# Bell Boots while trailriding



## RhondaLynn (Jan 26, 2010)

I have a very dumb question! 

I have never used bell boots, I actually always looked at them as a rodeo piece of equipment. I just never needed them that I was aware of! 

ANYWAY..... While trailriding with another couple a few weeks back, it was suggested that I get a pair because it would help my Spotted saddle horse gait a little smoother (she is not the smoothest) and would help her front feet. While riding with this know it all couple, I didn't want to sound stupid (which I am) so I didn't ask, but exactly how would bell boots do or help me while trail riding??? My mare is not extremely smooth at gait, and she is slightly tenderfooted on rough ground, she is shod. She does not strike her front hoofs with the back and that is what I thought the bell boots helped with. 

So please answer some questions for this dummy!!

Rhonda


----------



## Alwaysbehind (Jul 10, 2009)

Rhonda, I am with you on this question. I look forward to hearing how regular bell boots could help your horses gait.


My horse wears bell boots pretty much 24/7 when he has shoes on (which is most of the time) to make his shoe removal game a little more challenging.
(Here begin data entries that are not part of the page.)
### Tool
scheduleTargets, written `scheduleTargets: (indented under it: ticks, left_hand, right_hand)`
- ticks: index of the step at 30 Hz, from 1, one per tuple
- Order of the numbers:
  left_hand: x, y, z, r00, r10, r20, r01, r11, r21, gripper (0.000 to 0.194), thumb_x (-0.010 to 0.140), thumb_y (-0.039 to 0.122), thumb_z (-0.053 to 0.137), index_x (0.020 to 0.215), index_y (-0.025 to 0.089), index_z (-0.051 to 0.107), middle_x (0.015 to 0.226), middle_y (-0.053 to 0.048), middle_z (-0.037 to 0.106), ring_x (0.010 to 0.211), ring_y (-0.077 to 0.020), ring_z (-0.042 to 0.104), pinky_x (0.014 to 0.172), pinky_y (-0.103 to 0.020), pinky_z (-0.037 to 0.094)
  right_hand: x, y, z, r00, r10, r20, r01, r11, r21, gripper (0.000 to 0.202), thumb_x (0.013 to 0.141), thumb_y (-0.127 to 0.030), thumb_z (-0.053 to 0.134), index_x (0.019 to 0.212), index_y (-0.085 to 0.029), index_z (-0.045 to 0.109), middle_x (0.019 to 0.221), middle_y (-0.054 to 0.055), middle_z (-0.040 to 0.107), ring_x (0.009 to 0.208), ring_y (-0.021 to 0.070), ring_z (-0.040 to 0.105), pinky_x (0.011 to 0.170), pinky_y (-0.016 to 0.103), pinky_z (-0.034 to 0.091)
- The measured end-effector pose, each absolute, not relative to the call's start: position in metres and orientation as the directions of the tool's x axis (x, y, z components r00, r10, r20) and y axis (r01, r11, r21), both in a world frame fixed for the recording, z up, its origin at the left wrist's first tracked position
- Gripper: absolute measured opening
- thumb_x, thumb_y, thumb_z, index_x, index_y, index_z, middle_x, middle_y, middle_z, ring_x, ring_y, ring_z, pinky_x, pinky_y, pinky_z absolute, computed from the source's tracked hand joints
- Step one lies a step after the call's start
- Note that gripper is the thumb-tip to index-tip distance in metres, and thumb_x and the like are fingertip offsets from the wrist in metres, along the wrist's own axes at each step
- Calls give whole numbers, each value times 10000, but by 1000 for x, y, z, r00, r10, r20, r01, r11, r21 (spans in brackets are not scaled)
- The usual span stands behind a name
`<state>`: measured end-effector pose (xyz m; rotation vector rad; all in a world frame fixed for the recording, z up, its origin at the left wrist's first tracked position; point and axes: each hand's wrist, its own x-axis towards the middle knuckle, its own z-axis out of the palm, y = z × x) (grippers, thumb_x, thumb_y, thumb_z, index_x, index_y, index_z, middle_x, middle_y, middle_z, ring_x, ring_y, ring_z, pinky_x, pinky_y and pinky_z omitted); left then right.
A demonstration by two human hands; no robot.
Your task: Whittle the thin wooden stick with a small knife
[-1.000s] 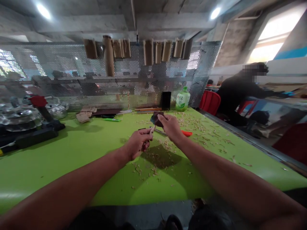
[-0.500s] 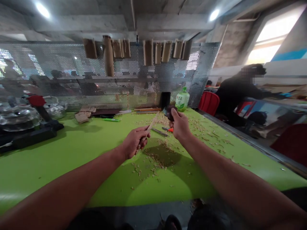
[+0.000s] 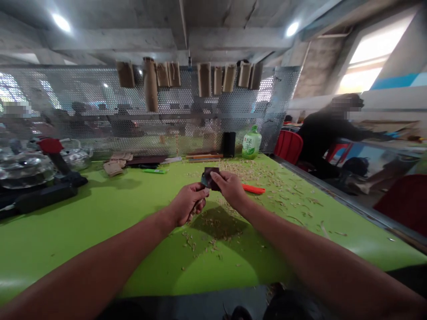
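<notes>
Over the middle of the green table (image 3: 100, 231), my left hand (image 3: 190, 203) is closed on a thin strip of pale wood, mostly hidden by the fingers now. My right hand (image 3: 230, 189) grips a dark brown block (image 3: 212, 178), thumb on its face. The block's left edge, greyish there, meets the strip at my left fingertips. Curled wood shavings (image 3: 213, 218) lie below both hands. An orange-red tool handle (image 3: 254, 190) rests on the table just right of my right hand.
A green bottle (image 3: 251, 143) and a black box (image 3: 229, 144) stand at the back. A green cutter (image 3: 155, 171) and gloves (image 3: 115, 164) lie back left, near metal kettles (image 3: 25, 171). A person (image 3: 328, 129) sits at the right.
My right hand has moved left and down with the dark block, from beyond the strip to my left fingertips. The orange-red handle shows more. My left hand has barely moved.
</notes>
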<state>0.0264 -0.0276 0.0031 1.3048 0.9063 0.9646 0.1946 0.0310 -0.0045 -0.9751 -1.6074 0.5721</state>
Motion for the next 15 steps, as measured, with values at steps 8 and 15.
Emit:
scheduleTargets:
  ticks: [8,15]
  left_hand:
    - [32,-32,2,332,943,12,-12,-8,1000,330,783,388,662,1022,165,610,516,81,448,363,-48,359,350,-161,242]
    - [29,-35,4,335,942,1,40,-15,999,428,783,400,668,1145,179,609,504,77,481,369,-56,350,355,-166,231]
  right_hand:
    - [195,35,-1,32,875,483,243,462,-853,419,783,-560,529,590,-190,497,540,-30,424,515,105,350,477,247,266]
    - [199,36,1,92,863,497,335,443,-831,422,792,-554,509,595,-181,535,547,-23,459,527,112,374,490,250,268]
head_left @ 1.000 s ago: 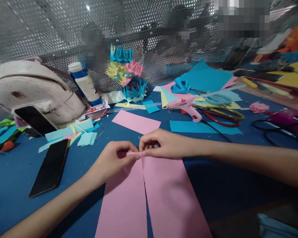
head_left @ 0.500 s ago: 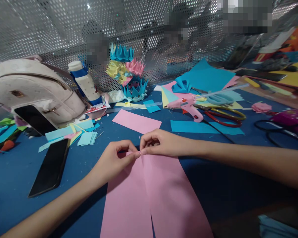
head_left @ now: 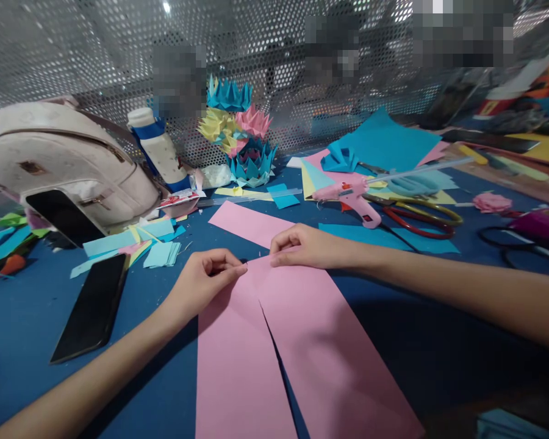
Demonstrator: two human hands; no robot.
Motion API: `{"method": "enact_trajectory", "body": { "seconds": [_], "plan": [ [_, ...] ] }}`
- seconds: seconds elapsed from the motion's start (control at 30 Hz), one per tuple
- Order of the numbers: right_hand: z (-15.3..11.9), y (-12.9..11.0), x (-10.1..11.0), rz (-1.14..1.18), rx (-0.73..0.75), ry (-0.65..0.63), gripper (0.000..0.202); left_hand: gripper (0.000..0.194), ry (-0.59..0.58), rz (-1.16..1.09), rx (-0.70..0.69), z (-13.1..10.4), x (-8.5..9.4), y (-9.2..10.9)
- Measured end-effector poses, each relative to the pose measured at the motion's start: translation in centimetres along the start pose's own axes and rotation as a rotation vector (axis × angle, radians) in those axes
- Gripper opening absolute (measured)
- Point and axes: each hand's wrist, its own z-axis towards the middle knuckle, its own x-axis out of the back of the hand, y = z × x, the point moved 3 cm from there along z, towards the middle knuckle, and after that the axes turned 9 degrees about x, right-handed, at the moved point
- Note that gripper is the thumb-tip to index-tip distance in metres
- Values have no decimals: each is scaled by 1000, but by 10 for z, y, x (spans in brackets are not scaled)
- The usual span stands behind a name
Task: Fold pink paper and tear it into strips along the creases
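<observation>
A sheet of pink paper lies before me on the blue table, split by a long slit that widens toward me; its two halves still join near the far edge. My left hand pinches the far edge left of the slit between thumb and fingers. On the other side of it, my right hand grips the same edge, fingers curled. A pink paper strip lies just past the hands, partly covered by my right hand.
Behind my right hand sit a pink glue gun, red-and-yellow-handled scissors and a blue strip. To the left are a black phone, cut paper pieces, a backpack and a bottle. Folded paper flowers stand at the back.
My hands have moved apart, left hand leftward and right hand rightward. The slit in the pink paper is longer and wider, reaching closer to the far edge.
</observation>
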Motion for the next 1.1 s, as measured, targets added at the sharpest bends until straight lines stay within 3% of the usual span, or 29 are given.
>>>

I take them off right before I go into the ring (I show hunters so they are not allowed) and they go back on when he comes out.


----------



## mls (Nov 28, 2006)

I don't see how they would help with the gait. Some horses are very dramatic when they have boots on their legs and exaggerate the motion but that is typically initially - not a constant.


----------



## kitten_Val (Apr 25, 2007)

I don't believe bell boots can help the gate. In fact I was told by old hunter/jumper instructor (with like 40-50 years of experience, very well know in area) that they interfer with the movement and should be avoided.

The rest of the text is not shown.